Making the Silent Nights Holy

If you're returning home from Christmas parties and family gatherings to a house that's a bit too silent, you're not alone. Even the happiest, most celebrated time of year can be less than joyful when facing loss or unfulfilled dreams. 

I've told y'all before about how hard it was for us to balance the mix of emotions tugging at our hearts in the years we were trying to have a baby. I've given you a survival guide to get you through some of the awkwardness and Christmas blues that may come your way.  You are not alone in your struggle this year. It's such a joyous time of year, but one that often brings a tidal wave of conflicting emotions. 

As always, I try my best to be an open book for y'all... my ONSEL family, so I'll be honest when I tell you this year has been a sobering holiday season again. While we have our sweet, long awaited, almost 6 year old (queue the why is time flying by so fast tears) and our house is finally full of the huge blessing of giggles and wish lists to Santa and early morning readings of the Advent verses, we've had several harsh blows lately to remind us that Christmas is far from a happy magical season for many around us. In just the past month alone, we have heard the shocking news of a good friend's wife suddenly pass away leaving behind our friend to raise several children alone; we've had another good friend relapse with leukemia and have to deal with spending Christmas facing that frightening disease and harsh treatment from a hospital room hundreds of miles away from home; we've send messages of condolences for family friends who passed away too young and will leave a seat empty at next week's tables. We've spent an afternoon feeding the homeless in our inner city and prayed with our child at night that they would find food and warmth and know that Jesus loves them. We've celebrated with news of adoption placements and positive pregnancy tests in the same week that we've heard of failing adoptions and miscarriages that wrecked the hearts of friends. Just the other day, my mom and I were talking about some of this and how it's a good reminder that this is indeed a special, beautiful, magical time of year, but it's one that is hard on so many. So if you find yourself reading this and relating to some of the struggle of emotions here, please know my friend, you are not alone. 

But this pain we have to deal with on this earth is exactly the reason for Christmas in the first place, isn't it? We are a sinful people. Five minutes of the news or reflecting back on how kind we were in all our conversations during this last week will prove that. This world is hurting and we're going to continue to struggle with the consequences of our sinful ways until Christ Jesus comes back. But that is precisely the reason we celebrate Christmas. It is exactly why Jesus, born of a virgin birth, came to earth as fully God and fully man in the most humble and vulnerable of ways imaginable. It's exactly why He grew up living through the hard times and watching friends and family struggle. It's exactly why He cried when his best friend died too young, knowing He would days later raise him from the dead. He knows exactly what it's like to not feel so overcome with happiness that we burst out in carols at a moments notice, but rather struggle to bury the tears until we can find a moment of solitude to let them out. This pain that is tugging at our souls is exactly why He came. He came to give us hope and life in Him!

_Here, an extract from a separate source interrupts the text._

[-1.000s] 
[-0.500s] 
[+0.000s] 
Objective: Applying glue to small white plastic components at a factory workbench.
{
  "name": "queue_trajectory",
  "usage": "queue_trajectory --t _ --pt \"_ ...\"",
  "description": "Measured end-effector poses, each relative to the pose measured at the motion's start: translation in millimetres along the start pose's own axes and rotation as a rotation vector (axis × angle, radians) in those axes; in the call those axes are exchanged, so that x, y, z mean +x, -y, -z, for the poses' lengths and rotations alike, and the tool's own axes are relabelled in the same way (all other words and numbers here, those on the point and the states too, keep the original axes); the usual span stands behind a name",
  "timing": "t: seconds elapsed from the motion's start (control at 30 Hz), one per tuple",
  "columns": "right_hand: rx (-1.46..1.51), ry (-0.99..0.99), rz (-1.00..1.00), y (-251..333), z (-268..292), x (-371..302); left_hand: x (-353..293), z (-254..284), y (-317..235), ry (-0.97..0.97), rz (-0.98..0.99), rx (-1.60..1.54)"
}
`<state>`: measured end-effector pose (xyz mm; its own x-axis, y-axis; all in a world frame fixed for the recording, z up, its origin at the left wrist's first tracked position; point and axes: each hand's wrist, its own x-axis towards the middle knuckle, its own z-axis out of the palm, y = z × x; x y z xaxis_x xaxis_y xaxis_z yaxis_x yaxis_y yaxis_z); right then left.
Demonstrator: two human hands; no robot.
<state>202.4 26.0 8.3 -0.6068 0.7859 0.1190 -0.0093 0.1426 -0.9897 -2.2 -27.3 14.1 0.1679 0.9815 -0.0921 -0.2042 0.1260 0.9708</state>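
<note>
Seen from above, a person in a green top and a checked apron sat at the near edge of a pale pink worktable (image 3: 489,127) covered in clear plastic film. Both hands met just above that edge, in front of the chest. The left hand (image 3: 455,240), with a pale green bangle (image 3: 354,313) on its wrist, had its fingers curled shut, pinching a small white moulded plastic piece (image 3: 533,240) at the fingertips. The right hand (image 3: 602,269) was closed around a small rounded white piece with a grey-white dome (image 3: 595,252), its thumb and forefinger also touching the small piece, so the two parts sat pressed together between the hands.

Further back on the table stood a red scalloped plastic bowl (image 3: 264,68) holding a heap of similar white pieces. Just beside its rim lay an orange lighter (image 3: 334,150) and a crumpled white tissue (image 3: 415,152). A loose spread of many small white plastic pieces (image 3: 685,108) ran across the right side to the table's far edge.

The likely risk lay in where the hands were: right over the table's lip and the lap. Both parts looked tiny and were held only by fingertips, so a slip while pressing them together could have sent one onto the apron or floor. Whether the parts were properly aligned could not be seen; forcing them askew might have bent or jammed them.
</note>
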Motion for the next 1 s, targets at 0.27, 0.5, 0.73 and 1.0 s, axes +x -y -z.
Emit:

Our most silent, isolated and lonely nights, were made holy when a little baby entered our world and shattered everything. No longer are we slaves to our circumstances. No longer do we have to question if we're good enough or trying hard enough. We no longer have to put on a brave face when we're alone with our thoughts and no one to hear them but God, because He already knows them. It's exactly why He came. Our silents nights are now holy nights because of His infinite grace and mercy.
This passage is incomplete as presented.